The CPU updates only the bone transformation data …, rather than updating the entire vertex or mesh data for each animation frame. These updates are very small—on the order of kilobytes rather than megabytes. For each rendered frame, the CPU sends these small updates to the GPU, and the GPU takes over the animation work from the CPU. This type of movement animation is called skinning, and is illustrated as follows:

Skinning

Skinning is a vertex deformation technique used to animate a mesh by attaching its vertices to a hierarchical skeleton (bones). Each vertex stores one or more bone indices and corresponding weights that describe how strongly each bone influences that vertex.

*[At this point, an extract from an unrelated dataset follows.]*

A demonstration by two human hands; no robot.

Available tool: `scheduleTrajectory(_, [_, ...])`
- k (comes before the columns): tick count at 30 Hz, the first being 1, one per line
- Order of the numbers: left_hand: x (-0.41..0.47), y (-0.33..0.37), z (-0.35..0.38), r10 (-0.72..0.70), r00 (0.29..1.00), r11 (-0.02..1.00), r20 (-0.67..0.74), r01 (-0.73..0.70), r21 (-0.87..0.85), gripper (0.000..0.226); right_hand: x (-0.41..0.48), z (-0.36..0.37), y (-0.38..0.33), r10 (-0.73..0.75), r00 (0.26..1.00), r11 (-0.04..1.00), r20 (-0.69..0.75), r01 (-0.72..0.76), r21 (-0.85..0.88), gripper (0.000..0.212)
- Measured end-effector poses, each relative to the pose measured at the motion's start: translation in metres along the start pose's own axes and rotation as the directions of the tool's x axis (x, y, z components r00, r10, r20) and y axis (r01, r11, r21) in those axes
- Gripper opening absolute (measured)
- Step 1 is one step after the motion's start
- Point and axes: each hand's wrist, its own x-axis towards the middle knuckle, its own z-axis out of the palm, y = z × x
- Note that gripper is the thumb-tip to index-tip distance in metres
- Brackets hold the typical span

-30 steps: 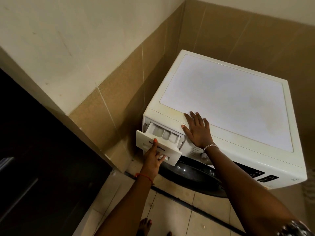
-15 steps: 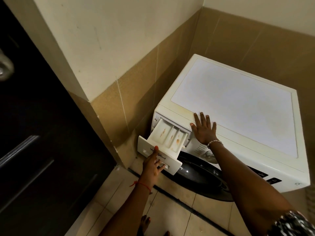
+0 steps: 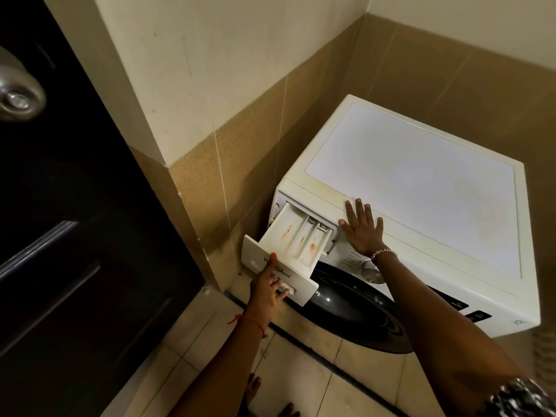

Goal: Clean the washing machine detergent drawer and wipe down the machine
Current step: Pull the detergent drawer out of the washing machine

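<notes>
White enamel: washing machine (image 3: 421,212) in a tiled corner, top panel spreading away beyond the right fingertips. Detergent drawer (image 3: 296,239) drawn far out of its slot at the upper front corner, just left of the right fingers and running back from the left fingers. Three compartments open to view.

Right hand (image 3: 362,233) flat on the machine's front top edge, fingers straight and spread, gripping nothing, bracing only. Left hand (image 3: 267,291) at the drawer's front panel, thumb on top by the printed logo, fingers curled into the handle recess, holding the drawer. Orange-brown residue (image 3: 313,246) in the compartments, between the two sets of fingers.

Step in hand, by judgement: freeing the drawer for cleaning. Pull straight along the runners, no twist. Keep the right palm pressing down against cabinet shift. Probably a release tab at the rear, not discernible here. Support the underside on release.
</notes>
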Motion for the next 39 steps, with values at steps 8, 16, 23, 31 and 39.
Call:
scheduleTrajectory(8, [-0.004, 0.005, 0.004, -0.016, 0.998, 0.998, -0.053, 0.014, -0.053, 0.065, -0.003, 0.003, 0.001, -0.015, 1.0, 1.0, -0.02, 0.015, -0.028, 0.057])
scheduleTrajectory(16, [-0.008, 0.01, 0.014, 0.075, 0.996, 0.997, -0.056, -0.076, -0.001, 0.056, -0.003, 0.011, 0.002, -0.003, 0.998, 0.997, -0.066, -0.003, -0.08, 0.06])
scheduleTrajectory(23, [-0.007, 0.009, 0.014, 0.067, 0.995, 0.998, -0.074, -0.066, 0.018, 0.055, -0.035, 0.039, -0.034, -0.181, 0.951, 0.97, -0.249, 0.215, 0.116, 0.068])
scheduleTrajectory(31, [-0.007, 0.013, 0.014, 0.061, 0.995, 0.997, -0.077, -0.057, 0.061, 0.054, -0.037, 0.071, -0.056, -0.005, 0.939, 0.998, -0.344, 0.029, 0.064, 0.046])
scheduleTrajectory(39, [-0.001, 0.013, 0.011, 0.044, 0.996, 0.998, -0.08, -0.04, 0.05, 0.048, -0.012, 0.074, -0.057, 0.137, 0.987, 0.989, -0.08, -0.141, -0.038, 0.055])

During animation, the application updates the bone transformation matrices. The vertex shader then computes the final vertex position by blending the transformed positions according to the stored weights. This allows the mesh to bend, twist, and deform smoothly as the skeleton moves.

Skinning does not create new geometry or smooth the surface topology. It only transforms the existing vertices of the mesh. Examples include bending an arm, flapping a wing, or deforming a flexible tube as its bones rotate.

CPU only update high‑level animation state, such as:

Current animation time
Bone matrices (small)
Morph weights
Material parameters
Particle emitter settings
Global uniforms (camera, lights, etc.)

These are tiny updates — kilobytes, not megabytes.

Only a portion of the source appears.